How GIN saved me from troubles with MARC’s Fake Stake Exploit
A few days ago the DLS from the University of Illinois published their findings regarding vulnerabilities primarily concerning Proof-of-Stake blockchains recycling code from Bitcoin and PIVX. Due to the amount of cross-polination of ideas and code reused across cryptocurrencies, this exploit affected at least 26 currencies, and most probably another dozen or more lesser lesser known coins.
The exploit enabled attackers to disengage honest networks nodes verifying transactions on the blockchain, without the attacker requiring to commit any stake or collateral to the network, meaning an attack could always have been carried out economically from an attacker point-of-view. A second attack using the same exploit variables could have enabled an attacker to fake his stake on the network, receive blockrewards and sell those on the exchange. The exploit effectively broke the tokenomics of the chains involved, and goes to show how Proof-of-Stake is still very much a research project, while Bitcoins Proof-of-Work has proven invulnerable to such attacks for more than 10 years now.
One of my favorite coins right now, MARC, is one of those coins having recycled code and adopt the vulnerability in its code base.
On Sunday the MARC developers then released an updated wallet that was going to fix the vulnerability and make the blockchain secure again.

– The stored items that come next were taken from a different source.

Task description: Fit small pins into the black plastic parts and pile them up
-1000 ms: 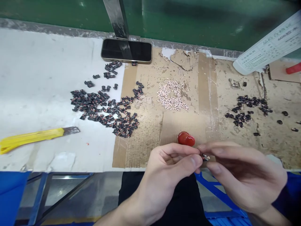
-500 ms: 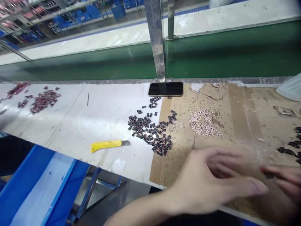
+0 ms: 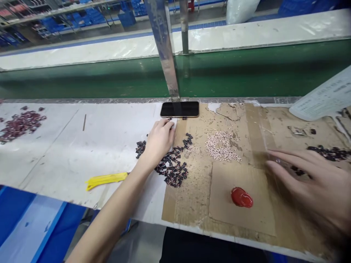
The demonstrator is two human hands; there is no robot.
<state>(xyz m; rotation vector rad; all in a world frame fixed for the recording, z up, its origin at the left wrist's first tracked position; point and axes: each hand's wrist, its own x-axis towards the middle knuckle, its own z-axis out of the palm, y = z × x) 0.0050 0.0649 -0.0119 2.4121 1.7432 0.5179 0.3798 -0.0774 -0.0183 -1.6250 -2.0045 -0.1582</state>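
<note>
My left hand (image 3: pixel 159 140) reaches over the pile of small black pieces (image 3: pixel 175 171), just below a phone (image 3: pixel 179 109). Its fingers are bent down and close together; whatever is at the fingertips is hidden. On the right, my right hand (image 3: pixel 312 179) hovers over the brown cardboard, somewhat blurred. Its thumb and fingers are stretched out with a gap between them, near a group of dark pieces (image 3: pixel 330 152). Between the hands lie a heap of tiny pale pink pieces (image 3: pixel 222 146) and a cardboard square (image 3: pixel 222 204) bearing a glossy red blob (image 3: pixel 241 197).
A yellow utility knife (image 3: pixel 106 179) rests left of my left forearm. Dark red pieces (image 3: pixel 22 126) and a thin brown stick (image 3: pixel 84 122) lie farther left. A metal post (image 3: pixel 167 62) rises behind the phone. At the right leans a whitish translucent container (image 3: pixel 320 96).
My left hand has moved left and away from me, from the cardboard to the black pieces. The red blob and its cardboard square have come into sight. My right hand's fingers have parted.
</note>
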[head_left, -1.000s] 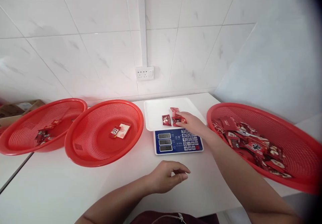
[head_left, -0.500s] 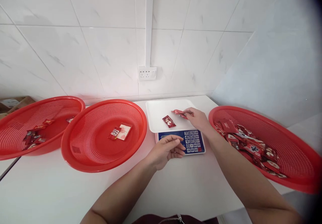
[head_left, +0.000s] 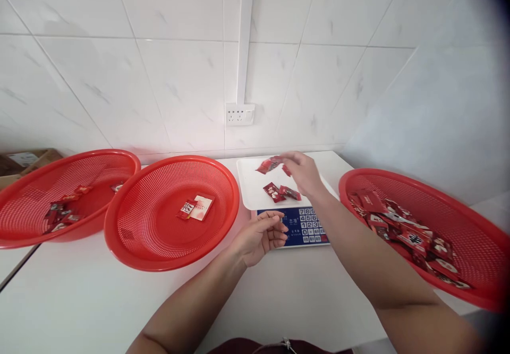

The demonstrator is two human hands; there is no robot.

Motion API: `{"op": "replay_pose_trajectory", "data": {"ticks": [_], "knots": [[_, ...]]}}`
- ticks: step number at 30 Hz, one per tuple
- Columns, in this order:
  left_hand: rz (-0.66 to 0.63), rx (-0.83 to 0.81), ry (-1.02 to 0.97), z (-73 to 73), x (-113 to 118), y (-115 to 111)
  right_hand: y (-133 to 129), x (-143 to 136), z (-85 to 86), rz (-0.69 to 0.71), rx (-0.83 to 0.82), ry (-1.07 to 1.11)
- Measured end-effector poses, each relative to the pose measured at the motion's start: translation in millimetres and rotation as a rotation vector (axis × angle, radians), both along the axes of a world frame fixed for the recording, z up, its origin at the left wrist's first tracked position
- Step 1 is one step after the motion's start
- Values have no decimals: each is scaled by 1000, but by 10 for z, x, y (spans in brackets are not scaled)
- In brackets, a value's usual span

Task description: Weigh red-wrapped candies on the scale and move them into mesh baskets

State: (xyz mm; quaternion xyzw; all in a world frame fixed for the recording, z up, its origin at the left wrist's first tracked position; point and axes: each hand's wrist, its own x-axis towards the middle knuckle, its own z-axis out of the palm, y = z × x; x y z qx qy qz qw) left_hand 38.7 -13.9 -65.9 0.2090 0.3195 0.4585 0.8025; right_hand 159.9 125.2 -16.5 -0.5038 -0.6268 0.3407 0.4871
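Over the white weighing tray [head_left: 249,192] of a scale, my right hand [head_left: 303,171] pinches a small red snack packet [head_left: 269,165] by its end; a second bit of red wrapper shows beneath the fingers. Two more red packets, one of them dark-faced [head_left: 274,192], lie touching on the tray below. My left hand [head_left: 263,237] holds nothing and hovers by the blue keypad [head_left: 295,221], palm turned inward, fingers loosely bent and apart. Part of the keypad is hidden behind the right forearm and the left fingers.
A red mesh basket [head_left: 422,184] heaped with red packets stands at right. Left of the scale, another red basket [head_left: 139,248] holds a red packet and a pale one. A third basket [head_left: 91,157] with several packets is farther left, near a cardboard box [head_left: 43,157]. A socket [head_left: 239,114] is on the wall.
A second packet now lies on the tray beside the first. My right hand has risen slightly with a packet in its fingers. My left hand has barely moved.
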Motion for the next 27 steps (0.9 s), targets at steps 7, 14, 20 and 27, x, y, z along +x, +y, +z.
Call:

I was quite happy to see a swift reaction from the team and went about the backup and update of my MARC wallet immediately. Though, this was my first time upgrading a blockchain wallet holding significant assets in locked coins, the process was straightforward, besides having to learn how to add networks nodes to the wallet manually.
My wallet update was done within an hour of work and research, and another 2 hours of waiting for the blockchain to resync. However, the update meant that all Masternodes on the network had to reboot and thus blockrewards would come in again only after another days wait. As this procedure was the same for all masternodes, I wasn’t too worried about an unfair disadvantage and just waited for my nodes hosted on GIN and Clicknode to restart properly.
However, my nodes hosted on Clicknode, and as far as I know nodes hosted on Zcore, have not updated their wallets and VPS fast enough, so that their hosted nodes ended-up on different diverging forks of the blockchains. This is due to the lost connectivity, causing nodes to be out of sync with each other and creating conflicting checkpoints, resulting in a chain split with stacked nodes.
In summary, I experienced the service on the GIN platform the fastest and most reliable among hosting platforms and moved my masternodes from competing cheaper platforms back to GIN this week. Quality service does not come free, and the $5 hosting fee per month once again seem well spent on GIN, especially considering that I would have missed out on blockrewards potentially worth more than $5 if I had stayed on platforms unable to restart the masternodes properly.